Activity: Pictures excluded, please retype exactly the lines from the start of the data through the line that contains "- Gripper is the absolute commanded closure", both ends kept, and nothing beyond them.
------------------------------
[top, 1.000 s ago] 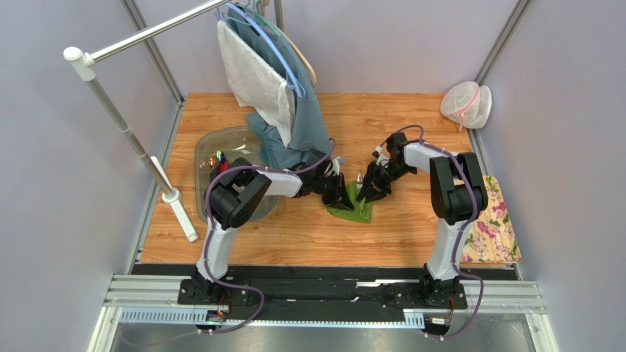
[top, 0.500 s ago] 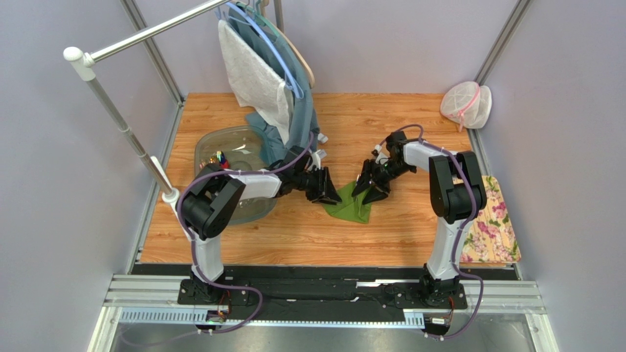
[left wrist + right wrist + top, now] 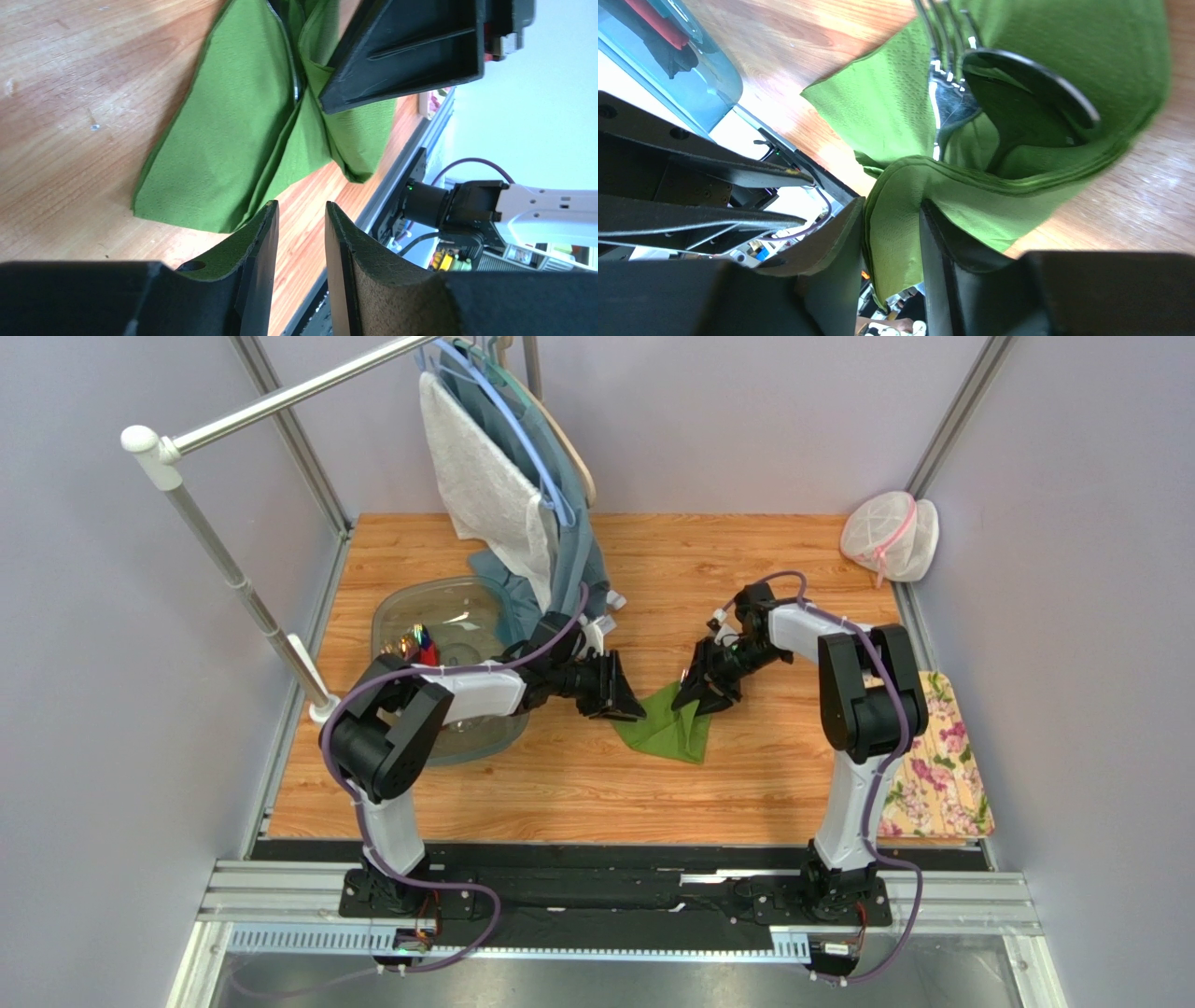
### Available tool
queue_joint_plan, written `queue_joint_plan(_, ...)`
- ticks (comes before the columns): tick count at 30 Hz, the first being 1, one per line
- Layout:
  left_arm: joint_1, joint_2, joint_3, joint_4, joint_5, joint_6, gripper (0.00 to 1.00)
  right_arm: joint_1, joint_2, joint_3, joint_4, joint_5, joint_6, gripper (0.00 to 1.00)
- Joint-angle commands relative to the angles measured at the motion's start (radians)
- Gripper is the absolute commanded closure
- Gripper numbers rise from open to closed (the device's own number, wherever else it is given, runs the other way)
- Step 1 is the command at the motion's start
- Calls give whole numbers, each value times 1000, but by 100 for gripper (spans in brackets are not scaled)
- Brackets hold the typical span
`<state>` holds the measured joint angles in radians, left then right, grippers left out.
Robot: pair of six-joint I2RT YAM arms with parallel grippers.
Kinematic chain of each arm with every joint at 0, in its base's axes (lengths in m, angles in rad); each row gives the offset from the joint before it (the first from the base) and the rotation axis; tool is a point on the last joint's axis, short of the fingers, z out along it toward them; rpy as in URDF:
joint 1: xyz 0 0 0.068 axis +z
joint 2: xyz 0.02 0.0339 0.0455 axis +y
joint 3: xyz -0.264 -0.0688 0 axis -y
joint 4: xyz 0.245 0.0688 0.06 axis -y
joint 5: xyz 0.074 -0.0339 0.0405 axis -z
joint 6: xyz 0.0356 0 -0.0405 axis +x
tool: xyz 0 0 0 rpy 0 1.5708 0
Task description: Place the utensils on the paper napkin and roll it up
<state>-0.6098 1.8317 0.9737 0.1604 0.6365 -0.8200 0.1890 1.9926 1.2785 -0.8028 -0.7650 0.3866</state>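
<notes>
My right jaws pinch a folded edge of the green napkin [image 3: 662, 727], which lies mid-surface [image 3: 786, 770] wrapped around a fork [image 3: 945, 91] and spoon [image 3: 1032, 84]. My left jaws hover just beside it, narrowly spread, empty.

Crumpled green paper napkin [image 3: 659, 731], folded over a silver fork [image 3: 946, 91], one fold raised

We see a clear plastic tub [image 3: 456, 602] on the wooden surface [image 3: 786, 770]; a teal-blue garment [image 3: 508, 595] hangs just behind it; a flowered pink mat [image 3: 947, 763] lies at right.
</notes>
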Motion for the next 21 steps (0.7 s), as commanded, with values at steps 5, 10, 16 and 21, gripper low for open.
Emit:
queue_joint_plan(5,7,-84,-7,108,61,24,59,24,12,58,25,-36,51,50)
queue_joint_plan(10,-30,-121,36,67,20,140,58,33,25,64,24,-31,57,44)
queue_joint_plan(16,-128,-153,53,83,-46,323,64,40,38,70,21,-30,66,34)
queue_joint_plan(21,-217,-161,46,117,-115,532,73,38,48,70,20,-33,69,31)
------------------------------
Answer section:
[top, 1.000 s ago] 
[top, 0.500 s ago] 
[left wrist + right wrist + top, now] 
### Available tool
queue_joint_plan, written `queue_joint_plan(_, ...)`
- ticks (comes before the columns): tick count at 30 Hz, the first being 1, one per line
- Layout:
  left_arm: joint_1, joint_2, joint_3, joint_4, joint_5, joint_6, gripper (0.00 to 1.00)
  right_arm: joint_1, joint_2, joint_3, joint_4, joint_5, joint_6, gripper (0.00 to 1.00)
- Joint-angle commands relative to the angles measured at the motion's start (radians)
- Gripper is the absolute commanded closure

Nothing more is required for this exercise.